__Brief__
Type out the data below in its entirety, exactly as given.

__Information supplied__
· · · ·

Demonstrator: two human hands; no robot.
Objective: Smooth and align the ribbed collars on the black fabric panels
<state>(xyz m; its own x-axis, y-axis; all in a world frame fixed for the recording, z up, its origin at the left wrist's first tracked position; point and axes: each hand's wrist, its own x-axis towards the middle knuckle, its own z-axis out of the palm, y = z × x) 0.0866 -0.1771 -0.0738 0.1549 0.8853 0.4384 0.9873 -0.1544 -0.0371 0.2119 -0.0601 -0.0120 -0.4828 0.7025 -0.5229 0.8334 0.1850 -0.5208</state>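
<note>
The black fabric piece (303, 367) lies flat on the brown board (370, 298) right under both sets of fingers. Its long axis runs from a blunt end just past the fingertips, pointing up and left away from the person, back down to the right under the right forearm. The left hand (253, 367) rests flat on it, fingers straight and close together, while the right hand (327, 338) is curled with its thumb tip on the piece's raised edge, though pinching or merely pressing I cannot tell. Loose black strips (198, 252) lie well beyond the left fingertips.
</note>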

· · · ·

__Completed task__
Demonstrator: two human hands; no robot.
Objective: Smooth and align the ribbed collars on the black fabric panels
<state>(xyz m; its own x-axis, y-axis; all in a world frame fixed for the recording, z up, its origin at the left wrist's first tracked position; point and axes: each hand's wrist, its own x-axis towards the middle knuckle, its own z-axis out of the palm, y = z × x) 0.0866 -0.1771 -0.0738 0.1549 0.8853 0.4384 0.9873 -0.1544 -0.0371 0.2119 -0.0601 -0.0120 -0.4828 0.7025 -0.5229 0.8334 0.1850 -0.5208</state>
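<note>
The black fabric piece (303, 367) lies flat on the brown board (370, 298) right under both sets of fingers. Its long axis runs from a blunt end just past the fingertips, pointing up and left away from the person, back down to the right under the right forearm. The left hand (253, 367) rests flat on it, fingers straight and close together, while the right hand (327, 338) is curled with its thumb tip on the piece's raised edge, though pinching or merely pressing I cannot tell. Loose black strips (198, 252) lie well beyond the left fingertips.
</note>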

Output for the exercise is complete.